In the context of the present study, the color stability of provisional dental materials was investigated. DPI Self-Cure, primarily composed of polymethyl methacrylate, emerged as the material with the most robust color stability. Vivadent followed closely behind, exhibiting relatively stable color characteristics. In contrast, Fusion Flo displayed the least resistance to color change over time. This variation in color stability may be attributed to differences in the resin matrix and porosity among the materials. Polymethyl methacrylate likely possesses a more stable structure than Fusion Flo, contributing to its superior color stability.
DPI Self-Cure emerged as the most color-stable material overall. Specifically, it demonstrated remarkable resistance to discoloration caused by turmeric and green tea, showing only minor changes in color. This robustness makes DPI Self-Cure particularly suitable for clinical use, where prolonged exposure to staining agents is a concern. Vivadent, on the other hand, exhibited moderate color stability. While it maintained its color well in some solutions, its performance varied, indicating that it may be more suitable for shorter-term applications or environments with less exposure to strong staining agents.
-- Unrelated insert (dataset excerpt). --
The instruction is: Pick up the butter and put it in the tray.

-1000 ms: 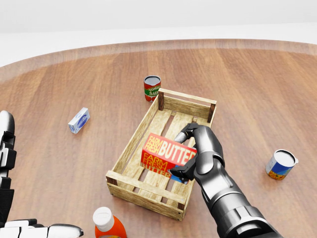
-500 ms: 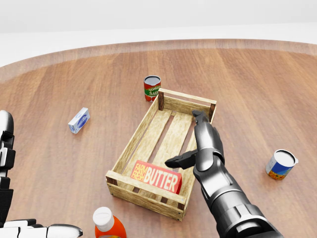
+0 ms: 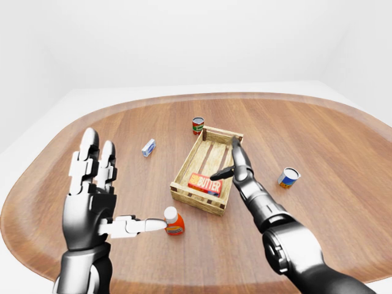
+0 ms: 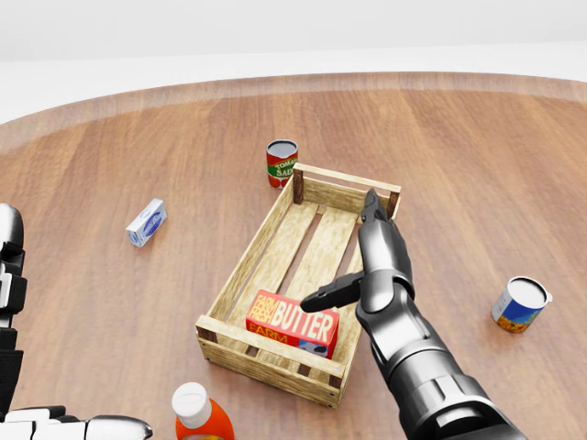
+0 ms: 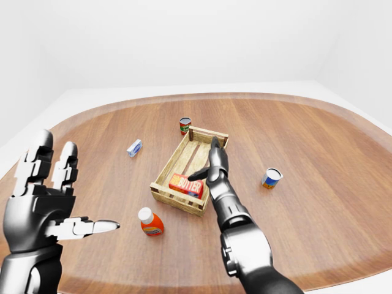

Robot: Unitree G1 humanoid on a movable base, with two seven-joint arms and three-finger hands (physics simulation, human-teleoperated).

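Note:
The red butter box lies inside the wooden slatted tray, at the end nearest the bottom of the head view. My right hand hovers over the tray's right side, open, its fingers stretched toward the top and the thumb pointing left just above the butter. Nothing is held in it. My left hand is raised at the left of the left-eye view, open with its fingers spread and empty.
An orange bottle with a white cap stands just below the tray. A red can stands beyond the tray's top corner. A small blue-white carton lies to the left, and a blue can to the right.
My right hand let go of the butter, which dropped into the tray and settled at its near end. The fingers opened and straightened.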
Fusion Flo stood out for its poor color stability. The material underwent significant color changes, particularly when immersed in coffee and Pepsi. This suggests that Fusion Flo may be less ideal for provisional restorations in patients who consume these beverages regularly. Oratemp showed good overall color stability with most solutions, although it was notably affected by green tea, which caused substantial discoloration. This indicates that while Oratemp can be a reliable choice, it might not be the best option for patients who consume large amounts of green tea.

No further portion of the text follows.